Frequently asked questions
What exactly is float and where do I find it?
Float is the number of shares available for public trading. You can view a stock’s float on financial sites such as Yahoo Finance under the statistics or share information section.
What is relative volume and why does it matter?
Relative volume compares current trading volume to the stock’s typical volume for the same time period.

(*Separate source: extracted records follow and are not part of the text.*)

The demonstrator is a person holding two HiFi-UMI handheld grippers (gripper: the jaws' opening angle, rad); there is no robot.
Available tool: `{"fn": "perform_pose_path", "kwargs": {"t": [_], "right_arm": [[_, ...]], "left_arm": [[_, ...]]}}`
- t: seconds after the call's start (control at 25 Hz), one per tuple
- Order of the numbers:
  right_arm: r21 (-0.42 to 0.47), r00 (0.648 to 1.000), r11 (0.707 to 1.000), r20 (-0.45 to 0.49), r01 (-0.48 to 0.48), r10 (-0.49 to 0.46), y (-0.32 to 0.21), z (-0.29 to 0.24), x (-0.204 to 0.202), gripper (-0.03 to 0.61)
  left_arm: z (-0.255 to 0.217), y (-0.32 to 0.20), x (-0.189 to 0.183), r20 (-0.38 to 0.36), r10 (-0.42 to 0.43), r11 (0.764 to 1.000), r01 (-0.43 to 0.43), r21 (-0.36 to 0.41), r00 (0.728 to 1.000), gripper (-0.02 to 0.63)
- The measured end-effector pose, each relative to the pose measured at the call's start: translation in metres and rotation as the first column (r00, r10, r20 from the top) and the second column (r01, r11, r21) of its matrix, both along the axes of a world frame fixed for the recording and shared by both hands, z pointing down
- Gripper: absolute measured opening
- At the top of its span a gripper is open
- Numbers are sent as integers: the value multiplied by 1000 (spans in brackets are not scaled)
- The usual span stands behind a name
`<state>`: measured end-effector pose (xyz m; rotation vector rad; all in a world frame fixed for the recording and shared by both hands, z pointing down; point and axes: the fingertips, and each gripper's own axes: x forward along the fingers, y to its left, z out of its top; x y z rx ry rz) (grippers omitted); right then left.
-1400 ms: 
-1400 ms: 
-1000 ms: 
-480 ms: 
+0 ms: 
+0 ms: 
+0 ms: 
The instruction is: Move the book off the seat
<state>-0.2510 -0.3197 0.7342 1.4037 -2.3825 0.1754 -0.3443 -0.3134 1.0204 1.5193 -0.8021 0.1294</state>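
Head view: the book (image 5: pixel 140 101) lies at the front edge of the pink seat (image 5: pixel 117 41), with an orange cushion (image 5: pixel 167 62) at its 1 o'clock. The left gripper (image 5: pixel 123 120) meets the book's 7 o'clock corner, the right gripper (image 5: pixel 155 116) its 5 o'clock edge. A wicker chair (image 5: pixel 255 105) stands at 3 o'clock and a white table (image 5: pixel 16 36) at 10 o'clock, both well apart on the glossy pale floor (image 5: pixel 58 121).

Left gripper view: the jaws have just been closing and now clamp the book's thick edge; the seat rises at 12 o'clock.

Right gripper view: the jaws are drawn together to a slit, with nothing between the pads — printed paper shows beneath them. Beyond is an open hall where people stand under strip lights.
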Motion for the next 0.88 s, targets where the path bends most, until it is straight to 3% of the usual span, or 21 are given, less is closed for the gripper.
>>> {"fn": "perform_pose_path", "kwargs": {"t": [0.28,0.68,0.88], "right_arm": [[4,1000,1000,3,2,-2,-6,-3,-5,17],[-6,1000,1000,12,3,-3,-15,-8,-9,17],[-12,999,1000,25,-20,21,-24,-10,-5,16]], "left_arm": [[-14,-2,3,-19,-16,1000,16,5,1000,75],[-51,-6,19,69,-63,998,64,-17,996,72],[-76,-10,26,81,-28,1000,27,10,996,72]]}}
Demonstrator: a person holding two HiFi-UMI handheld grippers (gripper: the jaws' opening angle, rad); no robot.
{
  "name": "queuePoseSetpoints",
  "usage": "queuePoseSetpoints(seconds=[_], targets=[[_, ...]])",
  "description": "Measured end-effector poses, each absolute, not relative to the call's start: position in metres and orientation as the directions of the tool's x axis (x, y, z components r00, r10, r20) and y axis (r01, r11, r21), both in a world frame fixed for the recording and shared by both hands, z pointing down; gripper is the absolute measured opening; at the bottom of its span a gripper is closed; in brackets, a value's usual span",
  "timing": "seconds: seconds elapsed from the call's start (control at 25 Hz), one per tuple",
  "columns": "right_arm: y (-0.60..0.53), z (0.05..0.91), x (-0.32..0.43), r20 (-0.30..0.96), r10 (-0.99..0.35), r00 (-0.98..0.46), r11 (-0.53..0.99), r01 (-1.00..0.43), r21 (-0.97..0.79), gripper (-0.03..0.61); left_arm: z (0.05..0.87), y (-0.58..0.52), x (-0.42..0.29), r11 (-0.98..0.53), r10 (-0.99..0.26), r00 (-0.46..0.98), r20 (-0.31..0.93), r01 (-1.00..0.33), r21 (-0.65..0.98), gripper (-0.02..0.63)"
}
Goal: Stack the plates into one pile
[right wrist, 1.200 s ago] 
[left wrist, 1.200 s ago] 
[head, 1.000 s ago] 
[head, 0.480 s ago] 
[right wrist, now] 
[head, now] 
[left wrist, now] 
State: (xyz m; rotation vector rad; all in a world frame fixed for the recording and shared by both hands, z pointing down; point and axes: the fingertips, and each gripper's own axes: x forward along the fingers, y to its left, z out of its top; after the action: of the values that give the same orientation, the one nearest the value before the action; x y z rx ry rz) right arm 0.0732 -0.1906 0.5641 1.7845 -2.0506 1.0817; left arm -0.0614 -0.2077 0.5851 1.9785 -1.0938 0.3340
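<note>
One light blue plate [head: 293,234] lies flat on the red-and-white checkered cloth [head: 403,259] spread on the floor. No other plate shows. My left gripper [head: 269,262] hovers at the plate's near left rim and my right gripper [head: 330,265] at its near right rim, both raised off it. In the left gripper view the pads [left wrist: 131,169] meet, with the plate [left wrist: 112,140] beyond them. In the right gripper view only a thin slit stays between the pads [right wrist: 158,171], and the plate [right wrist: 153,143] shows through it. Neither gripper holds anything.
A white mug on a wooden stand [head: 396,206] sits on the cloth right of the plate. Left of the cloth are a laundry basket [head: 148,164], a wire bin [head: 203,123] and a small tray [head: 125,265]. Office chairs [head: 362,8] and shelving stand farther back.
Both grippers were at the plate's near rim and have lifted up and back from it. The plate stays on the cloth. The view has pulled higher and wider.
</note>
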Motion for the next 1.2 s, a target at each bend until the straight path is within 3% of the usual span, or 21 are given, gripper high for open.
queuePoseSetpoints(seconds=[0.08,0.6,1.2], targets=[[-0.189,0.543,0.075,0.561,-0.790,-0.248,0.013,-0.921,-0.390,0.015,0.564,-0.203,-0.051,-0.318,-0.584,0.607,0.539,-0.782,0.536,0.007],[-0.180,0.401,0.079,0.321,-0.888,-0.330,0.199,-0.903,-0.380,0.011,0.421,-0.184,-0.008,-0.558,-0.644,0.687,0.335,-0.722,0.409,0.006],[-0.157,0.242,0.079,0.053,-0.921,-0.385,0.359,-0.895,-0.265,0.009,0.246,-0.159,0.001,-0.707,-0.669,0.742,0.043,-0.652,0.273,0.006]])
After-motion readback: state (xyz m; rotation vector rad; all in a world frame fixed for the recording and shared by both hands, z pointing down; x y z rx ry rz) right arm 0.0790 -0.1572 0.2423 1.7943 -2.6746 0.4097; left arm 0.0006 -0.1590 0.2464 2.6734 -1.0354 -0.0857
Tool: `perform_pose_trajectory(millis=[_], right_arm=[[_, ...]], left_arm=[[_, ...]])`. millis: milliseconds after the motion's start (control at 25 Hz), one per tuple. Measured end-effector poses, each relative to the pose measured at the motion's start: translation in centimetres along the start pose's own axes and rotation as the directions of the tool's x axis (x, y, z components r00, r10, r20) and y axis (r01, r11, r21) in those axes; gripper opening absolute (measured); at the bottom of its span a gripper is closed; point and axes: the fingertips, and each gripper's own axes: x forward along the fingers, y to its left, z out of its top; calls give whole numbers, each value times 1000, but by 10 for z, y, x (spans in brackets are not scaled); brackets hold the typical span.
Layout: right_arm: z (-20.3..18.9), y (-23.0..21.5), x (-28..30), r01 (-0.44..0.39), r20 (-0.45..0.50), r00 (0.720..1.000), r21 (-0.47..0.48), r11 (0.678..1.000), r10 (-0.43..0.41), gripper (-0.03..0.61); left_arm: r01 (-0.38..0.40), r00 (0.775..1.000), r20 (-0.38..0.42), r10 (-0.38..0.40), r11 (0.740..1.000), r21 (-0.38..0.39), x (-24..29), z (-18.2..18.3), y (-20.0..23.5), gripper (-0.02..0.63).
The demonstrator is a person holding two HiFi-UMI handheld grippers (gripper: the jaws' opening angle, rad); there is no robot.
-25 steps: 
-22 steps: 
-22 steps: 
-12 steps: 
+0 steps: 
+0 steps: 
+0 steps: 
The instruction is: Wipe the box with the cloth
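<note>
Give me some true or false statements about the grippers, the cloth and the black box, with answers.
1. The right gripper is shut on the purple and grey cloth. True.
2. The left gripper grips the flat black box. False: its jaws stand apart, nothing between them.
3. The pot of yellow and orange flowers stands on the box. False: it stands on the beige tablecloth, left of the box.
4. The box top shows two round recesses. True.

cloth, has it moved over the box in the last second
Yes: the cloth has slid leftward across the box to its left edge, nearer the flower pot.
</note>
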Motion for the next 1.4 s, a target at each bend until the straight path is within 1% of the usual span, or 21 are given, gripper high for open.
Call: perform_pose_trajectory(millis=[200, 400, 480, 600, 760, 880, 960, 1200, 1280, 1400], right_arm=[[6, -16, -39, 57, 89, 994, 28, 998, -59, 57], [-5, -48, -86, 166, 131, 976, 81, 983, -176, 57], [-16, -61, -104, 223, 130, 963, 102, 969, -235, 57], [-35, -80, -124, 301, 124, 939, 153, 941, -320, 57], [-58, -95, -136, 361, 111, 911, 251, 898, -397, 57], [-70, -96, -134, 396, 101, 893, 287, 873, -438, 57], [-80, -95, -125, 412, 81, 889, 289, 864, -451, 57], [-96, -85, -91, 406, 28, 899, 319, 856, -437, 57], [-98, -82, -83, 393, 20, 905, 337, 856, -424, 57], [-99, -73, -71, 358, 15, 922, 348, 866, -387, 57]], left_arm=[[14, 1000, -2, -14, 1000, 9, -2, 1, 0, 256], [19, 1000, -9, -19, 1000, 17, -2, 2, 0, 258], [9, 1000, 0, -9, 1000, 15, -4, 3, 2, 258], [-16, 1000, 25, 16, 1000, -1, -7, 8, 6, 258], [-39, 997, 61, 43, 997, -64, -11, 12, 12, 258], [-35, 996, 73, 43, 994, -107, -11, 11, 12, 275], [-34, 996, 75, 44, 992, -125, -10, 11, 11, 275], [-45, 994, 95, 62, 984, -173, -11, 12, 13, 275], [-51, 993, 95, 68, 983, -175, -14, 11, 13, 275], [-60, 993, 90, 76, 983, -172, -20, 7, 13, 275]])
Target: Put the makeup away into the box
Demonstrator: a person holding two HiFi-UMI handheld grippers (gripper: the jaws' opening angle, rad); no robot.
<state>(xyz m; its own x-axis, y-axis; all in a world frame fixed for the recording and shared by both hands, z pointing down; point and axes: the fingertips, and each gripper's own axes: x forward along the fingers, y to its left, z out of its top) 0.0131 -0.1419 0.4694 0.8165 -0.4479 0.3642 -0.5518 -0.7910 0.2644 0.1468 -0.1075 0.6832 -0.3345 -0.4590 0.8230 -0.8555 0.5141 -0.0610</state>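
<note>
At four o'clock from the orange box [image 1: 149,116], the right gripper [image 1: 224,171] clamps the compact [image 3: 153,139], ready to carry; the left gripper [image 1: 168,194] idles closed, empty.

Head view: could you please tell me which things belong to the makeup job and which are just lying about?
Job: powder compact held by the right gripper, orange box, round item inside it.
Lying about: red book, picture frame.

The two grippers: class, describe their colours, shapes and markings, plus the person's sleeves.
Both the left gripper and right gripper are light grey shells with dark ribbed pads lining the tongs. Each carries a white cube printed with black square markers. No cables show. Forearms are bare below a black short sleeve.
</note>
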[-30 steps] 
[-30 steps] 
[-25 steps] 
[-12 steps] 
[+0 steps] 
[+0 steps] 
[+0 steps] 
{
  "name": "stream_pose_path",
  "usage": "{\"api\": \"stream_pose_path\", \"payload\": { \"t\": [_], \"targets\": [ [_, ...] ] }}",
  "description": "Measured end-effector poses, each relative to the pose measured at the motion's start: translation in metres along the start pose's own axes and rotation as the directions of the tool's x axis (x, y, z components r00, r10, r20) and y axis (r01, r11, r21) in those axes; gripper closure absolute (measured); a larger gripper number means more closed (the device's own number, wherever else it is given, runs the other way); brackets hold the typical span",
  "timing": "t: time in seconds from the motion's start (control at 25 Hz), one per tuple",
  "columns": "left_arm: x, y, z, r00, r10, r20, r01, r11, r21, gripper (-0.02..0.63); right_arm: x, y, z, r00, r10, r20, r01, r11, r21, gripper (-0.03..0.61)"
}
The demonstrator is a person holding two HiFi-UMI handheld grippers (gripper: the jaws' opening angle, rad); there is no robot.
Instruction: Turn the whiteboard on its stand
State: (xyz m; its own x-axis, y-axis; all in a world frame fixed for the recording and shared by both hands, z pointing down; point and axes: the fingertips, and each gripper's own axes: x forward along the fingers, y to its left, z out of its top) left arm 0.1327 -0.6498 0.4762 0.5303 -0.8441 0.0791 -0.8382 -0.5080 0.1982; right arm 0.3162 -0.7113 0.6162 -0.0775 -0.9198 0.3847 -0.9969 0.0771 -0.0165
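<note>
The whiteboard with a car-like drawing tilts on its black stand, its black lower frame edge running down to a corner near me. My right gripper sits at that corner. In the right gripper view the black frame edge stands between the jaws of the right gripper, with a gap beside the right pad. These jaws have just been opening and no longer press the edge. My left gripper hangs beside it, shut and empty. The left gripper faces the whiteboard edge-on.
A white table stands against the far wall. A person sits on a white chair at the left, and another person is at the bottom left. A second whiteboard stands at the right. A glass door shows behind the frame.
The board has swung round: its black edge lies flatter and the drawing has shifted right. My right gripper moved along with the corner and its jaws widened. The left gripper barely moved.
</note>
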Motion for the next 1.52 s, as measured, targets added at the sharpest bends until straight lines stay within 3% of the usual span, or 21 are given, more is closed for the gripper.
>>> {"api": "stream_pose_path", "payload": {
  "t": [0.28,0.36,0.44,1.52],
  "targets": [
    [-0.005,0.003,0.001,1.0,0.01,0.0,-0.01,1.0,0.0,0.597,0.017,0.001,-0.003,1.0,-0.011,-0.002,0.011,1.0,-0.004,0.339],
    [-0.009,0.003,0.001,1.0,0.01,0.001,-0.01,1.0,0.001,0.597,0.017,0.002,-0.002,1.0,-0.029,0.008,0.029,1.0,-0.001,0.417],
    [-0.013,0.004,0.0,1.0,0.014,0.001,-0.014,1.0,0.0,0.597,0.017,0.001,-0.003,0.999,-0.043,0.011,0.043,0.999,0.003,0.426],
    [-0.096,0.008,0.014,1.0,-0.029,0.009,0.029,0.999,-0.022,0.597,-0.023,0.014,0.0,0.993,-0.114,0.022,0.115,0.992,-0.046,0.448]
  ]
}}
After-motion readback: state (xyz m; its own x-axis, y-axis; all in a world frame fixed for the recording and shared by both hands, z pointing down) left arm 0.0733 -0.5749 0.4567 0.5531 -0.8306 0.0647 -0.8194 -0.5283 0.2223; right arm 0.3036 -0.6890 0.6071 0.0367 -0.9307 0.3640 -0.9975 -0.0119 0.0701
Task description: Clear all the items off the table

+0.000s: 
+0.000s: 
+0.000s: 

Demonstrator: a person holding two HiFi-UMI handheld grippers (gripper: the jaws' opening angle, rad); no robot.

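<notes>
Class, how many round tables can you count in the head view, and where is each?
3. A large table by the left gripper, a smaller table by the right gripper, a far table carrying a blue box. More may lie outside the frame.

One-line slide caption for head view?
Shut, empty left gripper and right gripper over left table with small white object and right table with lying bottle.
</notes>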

High relative volume shows increased interest and often accompanies news-driven moves, making the stock more tradeable.
When do most market-moving news articles come out?
Important corporate news commonly lands during the premarket window, roughly between 4 a.m. and 9 a.m. Eastern, with a concentration from 7 a.m. to 9 a.m. Many releases appear in batches at round times like 7:00, 7:30, and 8:00.
What basic filters should I use to build a morning watchlist?
Start with price range filters suitable to your account, a minimum volume threshold (for example 100K+), and a maximum float (for many day traders under 20 million). Combine those with a news scanner during the premarket for best results.
Parting thought
High volume plus low float plus meaningful news is a repeatable recipe for explosive day trades. Use filters and a news-first workflow to find the setups early, and always manage risk. With practice you will recognize the credible headlines and the patterns that produce the biggest, most tradable moves.